Tim [20:50]: Yeah, I guess we’re all on our own road to healing and self-understanding, but I’m really glad to hear that you are doing well and that you’re enjoying your book tours and that you’re able to speak with a lot of folks around the country and meet them where they’re at. And I’m sure that they enjoy speaking with you and find a lot of hope in your story. So I’m sure it’s been very rewarding seeing the impact of your work. And I’m certainly very grateful to have you on my show today, so I want to thank you for your time.
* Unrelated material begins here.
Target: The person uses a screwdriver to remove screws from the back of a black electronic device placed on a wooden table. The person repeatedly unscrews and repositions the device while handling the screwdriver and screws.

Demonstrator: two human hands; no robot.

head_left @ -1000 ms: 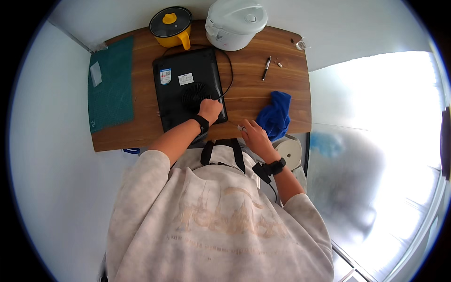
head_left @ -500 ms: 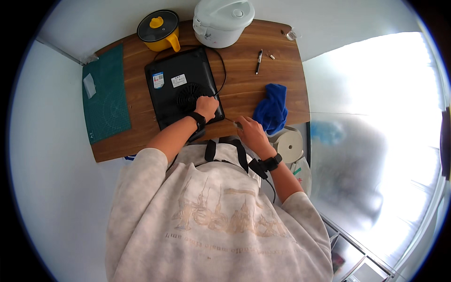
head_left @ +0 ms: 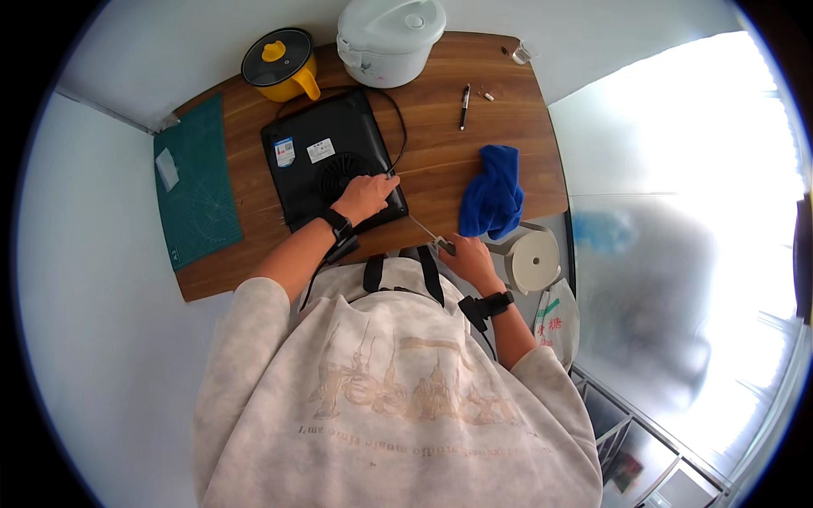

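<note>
A black induction cooker (head_left: 301,178) lies with its vented underside up, showing a round fan grille and two labels. My left hand (head_left: 366,196) rests on it beside the grille, fingers stretched toward its right edge, where the power cord (head_left: 405,135) runs. My right hand (head_left: 472,261), just off the table's front edge, is closed around the handle of a screwdriver (head_left: 426,229). The thin shaft slants up and left, its tip close to the cooker's near right corner. Whether the tip touches the cooker, I cannot tell.
A blue cloth (head_left: 493,193) lies right of the screwdriver, with a pen (head_left: 465,107) farther back. At the rear stand a yellow pot (head_left: 281,63) and a white rice cooker (head_left: 391,46). A green cutting mat (head_left: 199,186) covers the left end. A cream round object (head_left: 533,259) sits below the right edge.
My right hand has drawn back toward me with the screwdriver, showing more of its shaft. My left hand has shifted slightly left and its fingers have straightened. The view has shifted a little.
</note>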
And as we wrap up the interview today, I was just wondering if you had any words of encouragement, perhaps to anyone that might be struggling in this area. Any thoughts that you’d like to communicate with them?
Milton [21:39]: Yeah, I would say that, it comes down to making and finding a meaning that fits. And a favorite one of mine is: life is like hiking in the mountains. And it’s hard – you’re going up sections where it’s very bushy and it’s even thorn bushy, and you can’t quite see and it’s steep and it’s difficult. But always you get to this viewpoint that is spectacular. And in that moment, there’s satisfaction in having reached it. And that satisfaction… you just know that feeling of looking at the view and going, “Wow, I’m glad I came, ’cause I wouldn’t have seen that otherwise.”
And then there’s… in real life, you can get to the top of the mountain but in the analogy you don’t. There’s always… you can always then look up and there’s another viewpoint, there’s another peak further on. And then, if you keep going and you keep reaching viewpoints, it doesn’t ever get easier. But what does change is, each time you reach a viewpoint, you’ve also come further and that adds to the view. It’s “Wow, I can’t believe I got through all of that. And I had all those experiences and geez, I contained that in myself… like, I did that.”
And that would be my parting shot, is: I relate so much to someone who actually just doesn’t want to be here anymore, who actually does not feel like they have a place in the world. And my message is: you do, and that place is you, because you get to go on this journey. And if you can find your way through whatever difficult thing you’re dealing with, the view is worth it, there’s no doubt – it can’t not be. And it’s because of you – you are the view. I hope that’s that simple, just to be easily felt. That would be my parting… my last word.
Tim [24:20]: Thanks Milton. Yeah, that was very encouraging and very moving. I’m very appreciative of you joining me today on the show. It was great speaking with you and hearing more about your book Addict, A Tale of Drugs and Recovery. For the listeners, you can pick up a copy of Milton’s book on www.amazon.com or visit Milton’s www.miltonschorr.com – So once again, Milton, thank you so much, I really appreciate your time and I wish you all the best for the future.
Milton [24:49]: Thank you, Tim. Yeah, I really appreciate it. That was a good chat.